(Recorded data)
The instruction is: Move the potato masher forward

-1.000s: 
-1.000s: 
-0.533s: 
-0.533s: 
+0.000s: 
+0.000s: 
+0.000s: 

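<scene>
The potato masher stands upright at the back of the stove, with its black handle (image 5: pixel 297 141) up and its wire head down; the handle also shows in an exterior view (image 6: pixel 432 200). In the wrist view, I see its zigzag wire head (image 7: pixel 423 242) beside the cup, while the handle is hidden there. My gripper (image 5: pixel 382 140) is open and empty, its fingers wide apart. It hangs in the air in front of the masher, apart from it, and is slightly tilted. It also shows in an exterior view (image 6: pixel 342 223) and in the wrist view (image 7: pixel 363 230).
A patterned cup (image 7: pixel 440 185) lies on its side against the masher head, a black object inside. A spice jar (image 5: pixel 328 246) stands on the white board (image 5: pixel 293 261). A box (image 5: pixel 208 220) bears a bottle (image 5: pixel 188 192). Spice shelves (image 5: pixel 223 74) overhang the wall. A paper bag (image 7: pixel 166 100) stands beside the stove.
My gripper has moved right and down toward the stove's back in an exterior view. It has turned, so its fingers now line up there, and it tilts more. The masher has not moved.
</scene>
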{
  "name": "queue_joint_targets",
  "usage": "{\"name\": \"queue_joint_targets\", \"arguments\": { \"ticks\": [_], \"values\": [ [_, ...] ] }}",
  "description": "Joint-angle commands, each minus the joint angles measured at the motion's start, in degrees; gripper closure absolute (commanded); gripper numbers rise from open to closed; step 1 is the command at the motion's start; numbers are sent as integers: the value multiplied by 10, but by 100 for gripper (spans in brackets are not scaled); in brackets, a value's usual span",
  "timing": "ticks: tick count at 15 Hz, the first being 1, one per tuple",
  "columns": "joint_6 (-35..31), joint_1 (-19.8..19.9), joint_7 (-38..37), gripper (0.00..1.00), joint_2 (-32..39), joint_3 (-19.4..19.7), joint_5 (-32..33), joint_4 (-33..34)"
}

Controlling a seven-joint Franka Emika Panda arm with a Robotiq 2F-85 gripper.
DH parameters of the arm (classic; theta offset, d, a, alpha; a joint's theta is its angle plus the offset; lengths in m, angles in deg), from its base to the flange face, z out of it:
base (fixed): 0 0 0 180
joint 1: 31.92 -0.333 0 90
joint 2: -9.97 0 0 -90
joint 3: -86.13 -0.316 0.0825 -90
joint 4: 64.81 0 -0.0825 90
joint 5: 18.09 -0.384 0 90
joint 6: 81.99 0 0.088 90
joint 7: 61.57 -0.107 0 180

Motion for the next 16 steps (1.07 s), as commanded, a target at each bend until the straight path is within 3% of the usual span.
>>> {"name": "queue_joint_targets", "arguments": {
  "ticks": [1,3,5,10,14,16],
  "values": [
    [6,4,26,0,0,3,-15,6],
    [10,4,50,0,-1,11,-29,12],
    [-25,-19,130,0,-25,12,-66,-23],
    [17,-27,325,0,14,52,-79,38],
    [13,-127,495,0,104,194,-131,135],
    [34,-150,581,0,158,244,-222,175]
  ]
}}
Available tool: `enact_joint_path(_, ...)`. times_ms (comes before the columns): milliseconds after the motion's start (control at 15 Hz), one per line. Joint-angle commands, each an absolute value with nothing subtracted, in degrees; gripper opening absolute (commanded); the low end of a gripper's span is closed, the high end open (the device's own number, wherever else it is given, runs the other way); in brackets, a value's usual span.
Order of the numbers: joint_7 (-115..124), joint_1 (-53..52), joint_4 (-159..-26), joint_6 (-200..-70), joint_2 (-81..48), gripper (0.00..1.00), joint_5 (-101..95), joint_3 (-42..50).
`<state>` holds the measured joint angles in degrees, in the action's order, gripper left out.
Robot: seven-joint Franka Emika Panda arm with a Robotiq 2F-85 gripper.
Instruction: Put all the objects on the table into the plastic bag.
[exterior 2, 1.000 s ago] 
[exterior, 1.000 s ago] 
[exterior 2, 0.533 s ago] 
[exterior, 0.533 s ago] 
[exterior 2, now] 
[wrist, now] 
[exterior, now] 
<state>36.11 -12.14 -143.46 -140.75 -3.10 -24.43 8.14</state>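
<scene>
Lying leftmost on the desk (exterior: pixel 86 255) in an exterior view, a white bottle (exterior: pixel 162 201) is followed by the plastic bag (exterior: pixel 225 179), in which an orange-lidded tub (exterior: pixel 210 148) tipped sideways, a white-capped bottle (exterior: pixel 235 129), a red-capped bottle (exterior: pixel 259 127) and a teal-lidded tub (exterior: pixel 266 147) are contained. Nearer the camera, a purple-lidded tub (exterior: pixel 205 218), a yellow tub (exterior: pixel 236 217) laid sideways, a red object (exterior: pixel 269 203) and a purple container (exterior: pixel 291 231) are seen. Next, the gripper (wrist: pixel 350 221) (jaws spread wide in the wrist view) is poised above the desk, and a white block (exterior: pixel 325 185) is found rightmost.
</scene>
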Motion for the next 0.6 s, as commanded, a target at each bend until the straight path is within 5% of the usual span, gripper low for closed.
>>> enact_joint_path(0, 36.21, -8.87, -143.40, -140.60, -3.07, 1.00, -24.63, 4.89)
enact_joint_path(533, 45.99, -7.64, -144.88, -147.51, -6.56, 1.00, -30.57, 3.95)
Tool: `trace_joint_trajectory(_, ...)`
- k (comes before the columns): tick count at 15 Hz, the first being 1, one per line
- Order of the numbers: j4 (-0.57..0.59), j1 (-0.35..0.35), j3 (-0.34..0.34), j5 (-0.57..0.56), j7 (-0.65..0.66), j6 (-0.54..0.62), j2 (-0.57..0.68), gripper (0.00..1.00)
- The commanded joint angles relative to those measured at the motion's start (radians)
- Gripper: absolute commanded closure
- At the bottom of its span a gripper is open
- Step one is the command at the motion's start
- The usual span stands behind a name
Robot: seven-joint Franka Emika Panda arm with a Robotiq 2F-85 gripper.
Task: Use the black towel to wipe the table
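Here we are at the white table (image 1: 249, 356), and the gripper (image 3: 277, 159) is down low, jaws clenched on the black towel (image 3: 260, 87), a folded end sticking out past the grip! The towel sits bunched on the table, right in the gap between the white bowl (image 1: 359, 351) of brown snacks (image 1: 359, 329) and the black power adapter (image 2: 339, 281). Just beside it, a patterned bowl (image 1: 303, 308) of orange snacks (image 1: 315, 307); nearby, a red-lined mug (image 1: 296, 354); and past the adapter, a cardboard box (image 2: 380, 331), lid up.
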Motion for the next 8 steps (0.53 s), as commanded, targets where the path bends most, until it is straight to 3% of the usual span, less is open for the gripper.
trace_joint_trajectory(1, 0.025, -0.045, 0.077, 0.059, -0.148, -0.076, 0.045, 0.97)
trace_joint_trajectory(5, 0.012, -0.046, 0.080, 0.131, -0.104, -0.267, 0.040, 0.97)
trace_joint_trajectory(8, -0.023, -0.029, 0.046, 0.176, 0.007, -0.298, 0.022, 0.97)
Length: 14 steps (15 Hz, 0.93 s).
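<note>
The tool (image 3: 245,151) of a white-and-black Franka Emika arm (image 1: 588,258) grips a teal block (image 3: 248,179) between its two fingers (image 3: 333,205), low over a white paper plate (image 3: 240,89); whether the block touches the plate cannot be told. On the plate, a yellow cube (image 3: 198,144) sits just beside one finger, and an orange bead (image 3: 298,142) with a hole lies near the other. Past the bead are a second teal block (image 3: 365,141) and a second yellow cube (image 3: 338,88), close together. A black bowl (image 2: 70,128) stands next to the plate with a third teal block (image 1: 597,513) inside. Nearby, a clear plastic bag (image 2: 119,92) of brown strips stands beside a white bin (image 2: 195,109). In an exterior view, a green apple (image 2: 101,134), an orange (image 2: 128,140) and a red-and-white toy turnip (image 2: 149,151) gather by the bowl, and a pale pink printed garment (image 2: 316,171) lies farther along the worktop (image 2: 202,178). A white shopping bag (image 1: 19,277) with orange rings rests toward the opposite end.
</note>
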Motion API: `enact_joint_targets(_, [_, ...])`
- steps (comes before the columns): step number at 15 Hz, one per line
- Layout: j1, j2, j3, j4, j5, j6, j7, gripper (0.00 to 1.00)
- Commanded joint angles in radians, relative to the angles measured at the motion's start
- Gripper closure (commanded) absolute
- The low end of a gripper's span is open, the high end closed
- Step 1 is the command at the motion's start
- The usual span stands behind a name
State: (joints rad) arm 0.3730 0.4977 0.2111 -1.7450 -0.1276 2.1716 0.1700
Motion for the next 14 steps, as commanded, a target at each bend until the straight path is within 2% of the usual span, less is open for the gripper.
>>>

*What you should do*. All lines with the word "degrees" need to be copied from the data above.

*Worked solution*.
  "description": "Joint-angle commands, each minus the joint angles measured at the motion's start, in degrees; gripper closure absolute (commanded); gripper numbers rise from open to closed; step 1 is the command at the motion's start; numbers are sent as integers: the value multiplied by 10, but by 100 for gripper (spans in brackets are not scaled); in brackets, a value's usual span",
Available tool: `enact_joint_path(_, ...)`. times_ms (comes before the columns): milliseconds after the motion's start (control at 15 Hz), one per line. Joint-angle commands, each an absolute value with nothing subtracted, in degrees; gripper opening absolute (commanded); the low end of a gripper's span is closed, the high end open (the device's own number, wherever else it is given, runs the other way); in brackets, a value's usual span.
`<state>` holds the measured joint angles in degrees, in the action's order, gripper left out.

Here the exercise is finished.